C’est le genre de chanson qui vous arrive et vous ne vous posez pas de questions. C’est Marc Weld qui me l’a proposée. Je l’ai enregistrée tout de suite et ensuite j’ai réfléchi: «Est-ce que je la chanterai ou pas? Est-ce que je dois la chanter?» Je ne sais pas… C’est un titre important. L’enfant qui parle à son cancer, avec ses mots et cette douceur, mais aussi avec cette force…
Qu’est-ce qui vous a convaincu de l’intégrer au disque?
Cela m’a rappelé évidemment tous les enfants que j’ai croisés durant mon parcours. Les artistes sont sans cesse sollicités.

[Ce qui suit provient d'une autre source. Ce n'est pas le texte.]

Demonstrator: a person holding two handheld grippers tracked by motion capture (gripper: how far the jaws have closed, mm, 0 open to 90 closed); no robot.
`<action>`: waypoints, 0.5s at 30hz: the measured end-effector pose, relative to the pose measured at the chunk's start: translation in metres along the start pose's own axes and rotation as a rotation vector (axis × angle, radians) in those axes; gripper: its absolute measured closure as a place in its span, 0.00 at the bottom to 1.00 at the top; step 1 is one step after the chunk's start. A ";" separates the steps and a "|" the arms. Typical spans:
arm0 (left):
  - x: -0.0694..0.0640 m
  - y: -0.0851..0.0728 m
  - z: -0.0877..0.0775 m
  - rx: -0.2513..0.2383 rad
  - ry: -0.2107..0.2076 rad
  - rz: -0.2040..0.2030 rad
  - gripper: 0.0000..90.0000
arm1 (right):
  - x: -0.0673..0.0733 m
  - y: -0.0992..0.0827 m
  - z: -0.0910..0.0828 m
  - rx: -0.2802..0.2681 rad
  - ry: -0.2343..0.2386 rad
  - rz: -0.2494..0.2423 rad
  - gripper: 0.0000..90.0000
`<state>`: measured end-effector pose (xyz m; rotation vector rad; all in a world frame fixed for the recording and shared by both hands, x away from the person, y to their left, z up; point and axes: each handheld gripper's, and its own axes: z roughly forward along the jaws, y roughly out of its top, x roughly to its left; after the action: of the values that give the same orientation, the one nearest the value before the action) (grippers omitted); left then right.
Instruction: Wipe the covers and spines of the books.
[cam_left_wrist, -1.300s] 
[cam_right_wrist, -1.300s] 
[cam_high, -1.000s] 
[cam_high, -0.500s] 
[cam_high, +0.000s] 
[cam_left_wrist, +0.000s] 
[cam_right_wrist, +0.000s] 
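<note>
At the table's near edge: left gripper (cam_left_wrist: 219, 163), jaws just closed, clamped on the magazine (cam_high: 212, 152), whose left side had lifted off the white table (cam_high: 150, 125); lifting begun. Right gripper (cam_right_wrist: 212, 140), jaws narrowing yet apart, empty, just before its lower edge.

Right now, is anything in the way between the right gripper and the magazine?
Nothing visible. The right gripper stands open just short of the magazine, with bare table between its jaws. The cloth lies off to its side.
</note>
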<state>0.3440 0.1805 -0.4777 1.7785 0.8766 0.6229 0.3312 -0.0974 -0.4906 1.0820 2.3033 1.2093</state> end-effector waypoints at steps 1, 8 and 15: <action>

Je ne connais pas une personnalité qui a refusé de rencontrer des petits avant ou après un concert, d’aller à un hôpital ou chez eux. Cela crée un lien qui est parfois douloureux, car la plupart du temps on ne les revoit pas. De temps en temps, on a de bonnes surprises. Il y a trois semaines à Liège, un jeune homme de 19 ans a frappé à ma porte. Je ne l’avais pas vu depuis qu’il avait 5 ans. On m’avait dit à l’époque qu’il allait nous quitter très vite. Quand on est témoin de ce genre de situation rare, cela fait plaisir. Cette chanson a déjà été utile une fois. J’ai donné un concert de charité pour une association qui s’appelle «Vaincre le cancer». J’ai interprété ce titre de manière extrêmement consciente, sachant qu’il y avait dans la salle des donateurs avec beaucoup d’argent. Le morceau les a beaucoup sensibilisés et les enchères ont vite augmenté. Si, par la même occasion, cela peut donner aussi du baume au cœur à certaines familles de voir que l’on peut être un sujet qui est considéré, tant mieux.
Votre ancienne tournée a été la plus grosse production de votre carrière. Comment sera la suivante?
Quand j’écoute l’album je me dis que cela va être encore plus gros cette fois-ci. Je suis content d’avoir fait la parenthèse acoustique entre les deux pour pouvoir revenir avec quelque chose de grande envergure. Ces chansons sont faites pour ça. J’ai fait un petit showcase la semaine dernière devant 100 personnes, où j’ai chanté cinq nouvelles chansons. À la fin, j’avais l’impression d’être dans un stade. (Rires.) Il y a quelque chose de beau à envisager pour la scène. On ne va pas tarder à annoncer une tournée pour 2023 et 2024.